UF Professor: Santa May Arrive By Boat Or At The Cape In Sunshine State

November 29, 2000

GAINESVILLE, Fla. — Newcomers to the Sunshine State may pine for the snow and mistletoe of a northern Christmas, but Florida’s warm weather version is probably closer to the original holiday in Bethlehem, says a University of Florida professor.

“If one thinks only of icicles and the North Pole, then the terms Christmas and Florida might not seem compatible,” said Kevin McCarthy, a UF English professor. “But if one conjures up images of families celebrating the birth of Christ in religious houses of worship, lighting Advent wreaths, exchanging gifts and enjoying ethnic foods, the two definitely can go together.

“Add golf, tennis, fishing or swimming, and shorts and sunglasses instead of earmuffs and several layers of clothing — then you have the best of two worlds: the warmth of both the holiday and the sun,” he said.

In a new book “Christmas in Florida,” McCarthy describes how the holiday has been celebrated during the last 400 years in a state better known for its alligators and citrus than its turkey and eggnog.

“Florida still retains its idiosyncratic ways of celebrating the season — for example, by having Santa arrive by boat and even seaplane, instead of by sleigh,” McCarthy said. At least 25 Florida communities feature festive holiday boat parades, he said.

Perhaps Florida’s traditions began in 1539 when the first Christmas Mass in America was celebrated in what is now Tallahassee, about a half mile from today’s Capitol building, McCarthy said. Spanish explorer Hernando de Soto and his soldiers gathered around 12 Catholic priests who had accompanied the expedition that winter from Tampa Bay, he said.

Another important event in state history to fall on Christmas occurred in 1837, when federal troops led by Colonel and future President Zachary Taylor defeated 400 Seminoles near Lake Okeechobee in the largest and one of the most important battles of the Second Seminole War, he said.

A yuletide season during the Prohibition Era took on different spirits for many coastal residents near Daytona Beach, McCarthy said. Hundreds — possibly thousands — of boxes of contraband whiskey washed ashore from a two-masted schooner that sank in a strong storm on Christmas Day 1925, he said.

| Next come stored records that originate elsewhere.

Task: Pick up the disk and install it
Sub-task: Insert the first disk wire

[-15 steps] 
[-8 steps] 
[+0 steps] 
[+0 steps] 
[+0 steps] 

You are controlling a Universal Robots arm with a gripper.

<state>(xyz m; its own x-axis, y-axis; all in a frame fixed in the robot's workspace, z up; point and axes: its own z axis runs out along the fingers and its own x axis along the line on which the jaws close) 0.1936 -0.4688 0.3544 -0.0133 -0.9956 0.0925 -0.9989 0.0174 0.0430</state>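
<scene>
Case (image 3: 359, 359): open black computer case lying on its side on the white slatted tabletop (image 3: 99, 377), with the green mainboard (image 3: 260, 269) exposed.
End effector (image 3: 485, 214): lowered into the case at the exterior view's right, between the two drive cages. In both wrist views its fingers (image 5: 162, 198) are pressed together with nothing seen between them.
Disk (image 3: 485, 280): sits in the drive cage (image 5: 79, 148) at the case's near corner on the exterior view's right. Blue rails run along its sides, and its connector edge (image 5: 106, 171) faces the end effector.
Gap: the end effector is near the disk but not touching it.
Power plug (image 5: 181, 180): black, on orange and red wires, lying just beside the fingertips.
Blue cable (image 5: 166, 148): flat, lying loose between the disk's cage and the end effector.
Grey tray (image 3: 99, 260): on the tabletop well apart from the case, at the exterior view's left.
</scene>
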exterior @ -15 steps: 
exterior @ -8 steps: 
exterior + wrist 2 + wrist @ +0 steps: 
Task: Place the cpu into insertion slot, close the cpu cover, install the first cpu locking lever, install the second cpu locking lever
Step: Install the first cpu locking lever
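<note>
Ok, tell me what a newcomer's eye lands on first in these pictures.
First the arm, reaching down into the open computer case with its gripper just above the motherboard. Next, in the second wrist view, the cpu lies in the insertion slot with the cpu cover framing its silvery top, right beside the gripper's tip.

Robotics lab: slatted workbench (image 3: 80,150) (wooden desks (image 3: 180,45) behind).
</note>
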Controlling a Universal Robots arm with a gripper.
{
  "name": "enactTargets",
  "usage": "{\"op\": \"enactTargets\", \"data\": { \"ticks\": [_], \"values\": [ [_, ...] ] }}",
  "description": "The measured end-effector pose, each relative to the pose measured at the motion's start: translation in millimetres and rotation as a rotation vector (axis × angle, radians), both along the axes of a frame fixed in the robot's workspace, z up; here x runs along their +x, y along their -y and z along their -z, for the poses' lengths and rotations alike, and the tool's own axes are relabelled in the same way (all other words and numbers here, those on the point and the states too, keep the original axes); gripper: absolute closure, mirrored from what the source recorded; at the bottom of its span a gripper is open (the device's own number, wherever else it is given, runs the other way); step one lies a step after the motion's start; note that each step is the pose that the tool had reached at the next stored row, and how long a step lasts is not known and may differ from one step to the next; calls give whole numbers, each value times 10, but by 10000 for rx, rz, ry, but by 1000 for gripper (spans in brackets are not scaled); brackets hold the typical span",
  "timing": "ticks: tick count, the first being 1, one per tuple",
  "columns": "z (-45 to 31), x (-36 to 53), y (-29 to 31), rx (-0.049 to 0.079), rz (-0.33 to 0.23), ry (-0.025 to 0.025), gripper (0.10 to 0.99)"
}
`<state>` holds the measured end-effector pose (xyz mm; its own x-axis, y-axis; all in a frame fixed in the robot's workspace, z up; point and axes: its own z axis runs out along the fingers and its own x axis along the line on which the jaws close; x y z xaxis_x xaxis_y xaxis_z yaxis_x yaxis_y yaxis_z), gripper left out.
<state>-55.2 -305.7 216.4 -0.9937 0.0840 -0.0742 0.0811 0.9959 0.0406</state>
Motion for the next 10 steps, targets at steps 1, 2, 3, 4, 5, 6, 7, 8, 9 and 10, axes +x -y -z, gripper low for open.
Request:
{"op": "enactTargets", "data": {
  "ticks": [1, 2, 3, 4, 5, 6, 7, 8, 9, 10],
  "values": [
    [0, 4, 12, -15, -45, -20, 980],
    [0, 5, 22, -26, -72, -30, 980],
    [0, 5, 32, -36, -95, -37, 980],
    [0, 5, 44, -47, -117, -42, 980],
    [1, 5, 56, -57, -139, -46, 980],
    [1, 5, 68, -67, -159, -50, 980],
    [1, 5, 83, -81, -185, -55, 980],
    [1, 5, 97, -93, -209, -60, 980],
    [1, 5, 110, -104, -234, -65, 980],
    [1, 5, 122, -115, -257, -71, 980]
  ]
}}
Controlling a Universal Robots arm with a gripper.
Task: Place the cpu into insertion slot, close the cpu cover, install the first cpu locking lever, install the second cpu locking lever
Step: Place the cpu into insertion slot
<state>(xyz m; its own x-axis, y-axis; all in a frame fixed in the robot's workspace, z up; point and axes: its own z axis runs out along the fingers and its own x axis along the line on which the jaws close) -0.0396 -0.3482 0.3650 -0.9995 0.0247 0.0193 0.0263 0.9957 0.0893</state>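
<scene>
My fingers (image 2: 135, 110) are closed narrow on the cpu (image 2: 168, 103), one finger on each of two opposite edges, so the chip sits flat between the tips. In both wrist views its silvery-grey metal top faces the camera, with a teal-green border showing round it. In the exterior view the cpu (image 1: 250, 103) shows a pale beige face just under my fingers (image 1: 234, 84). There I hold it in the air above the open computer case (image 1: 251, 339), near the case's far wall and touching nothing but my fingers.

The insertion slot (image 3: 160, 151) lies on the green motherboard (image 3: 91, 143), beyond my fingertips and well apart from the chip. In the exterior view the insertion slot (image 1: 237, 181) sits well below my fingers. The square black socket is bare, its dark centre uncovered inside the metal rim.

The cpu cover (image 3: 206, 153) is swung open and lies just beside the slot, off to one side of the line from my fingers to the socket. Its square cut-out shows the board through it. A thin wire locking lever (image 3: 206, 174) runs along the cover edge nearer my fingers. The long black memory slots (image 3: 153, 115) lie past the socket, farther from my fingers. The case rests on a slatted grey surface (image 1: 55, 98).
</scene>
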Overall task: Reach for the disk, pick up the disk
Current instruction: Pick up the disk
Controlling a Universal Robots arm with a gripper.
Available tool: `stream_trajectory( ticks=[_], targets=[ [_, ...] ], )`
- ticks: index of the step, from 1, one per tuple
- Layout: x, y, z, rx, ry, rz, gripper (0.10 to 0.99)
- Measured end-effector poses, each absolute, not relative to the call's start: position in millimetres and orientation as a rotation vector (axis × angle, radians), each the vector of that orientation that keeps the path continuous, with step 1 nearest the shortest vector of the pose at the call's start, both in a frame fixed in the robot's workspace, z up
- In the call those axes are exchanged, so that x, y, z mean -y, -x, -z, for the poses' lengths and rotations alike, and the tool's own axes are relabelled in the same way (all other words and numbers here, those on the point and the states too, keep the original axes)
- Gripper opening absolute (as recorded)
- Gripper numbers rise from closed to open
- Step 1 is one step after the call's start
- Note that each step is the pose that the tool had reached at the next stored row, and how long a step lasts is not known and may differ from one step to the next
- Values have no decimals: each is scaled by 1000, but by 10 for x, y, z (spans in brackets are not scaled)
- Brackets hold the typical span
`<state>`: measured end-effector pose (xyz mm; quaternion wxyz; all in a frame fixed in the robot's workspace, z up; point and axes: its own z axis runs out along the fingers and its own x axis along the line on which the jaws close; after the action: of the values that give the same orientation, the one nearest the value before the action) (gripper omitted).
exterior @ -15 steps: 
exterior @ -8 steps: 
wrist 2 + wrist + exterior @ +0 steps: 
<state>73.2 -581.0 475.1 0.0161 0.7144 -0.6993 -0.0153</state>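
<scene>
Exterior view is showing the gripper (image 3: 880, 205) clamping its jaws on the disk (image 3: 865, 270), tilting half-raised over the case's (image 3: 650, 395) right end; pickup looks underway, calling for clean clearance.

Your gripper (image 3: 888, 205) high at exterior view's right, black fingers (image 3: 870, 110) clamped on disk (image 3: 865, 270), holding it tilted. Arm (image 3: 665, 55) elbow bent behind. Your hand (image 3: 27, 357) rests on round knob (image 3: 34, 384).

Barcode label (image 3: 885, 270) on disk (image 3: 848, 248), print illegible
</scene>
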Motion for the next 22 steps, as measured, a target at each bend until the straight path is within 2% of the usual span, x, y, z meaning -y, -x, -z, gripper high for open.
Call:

“For weeks afterward, beach goers scanned the horizon for some telltale sign that another box of whiskey was making its way towards shore,” he said.

Farther north, in Jacksonville in 1992, Christmas shoppers whose parking meters had expired were pleasantly surprised to return to their cars and find an orange slip of paper with the following poem on their windshields instead of a citation: “‘Tis the week before Christmas and all thru the city; People are shopping, so we will take pity; No tickets today — we will not cite; Merry Christmas to all and to all a good night.”

“This holiday gesture of goodwill — police showing leniency to minor lawbreakers — reflects an old practice of allowing debtors to skip a payment due on Christmas Day,” he said. “I’m sure it makes some people lament the Christmas spirit doesn’t last all year long.”

In another show of generosity, officials at the Kennedy Space Center have made the shuttle landing site available, since it opened in the 1970s, for emergency landings by Santa Claus, McCarthy said. “The 15,000-foot-long, 300-foot-wide landing strip could provide a welcome haven for Santa in the event of reindeer problems or mechanical difficulties with his new, high-tech sleighs,” he said.

The post office in the unincorporated Central Florida town of Christmas on State Road 50, named for nearby Fort Christmas, gets into the holiday spirit by postmarking more than 250,000 pieces of mail each year with a special Christmas tree seal, McCarthy said. The tradition began in the 1930s, and today the post office receives mail from people across the country who want it to bear the town’s fitting postmark, he said.

“Florida incorporates its sunny Southern style into Christmas festivities,” he said. “Although the state is not known for picturesque white Christmases, countless residents and visitors have found ways to adapt holiday traditions to the waterways of South Florida, citrus groves of Central Florida, pine trees of north Florida and beaches of the Panhandle.”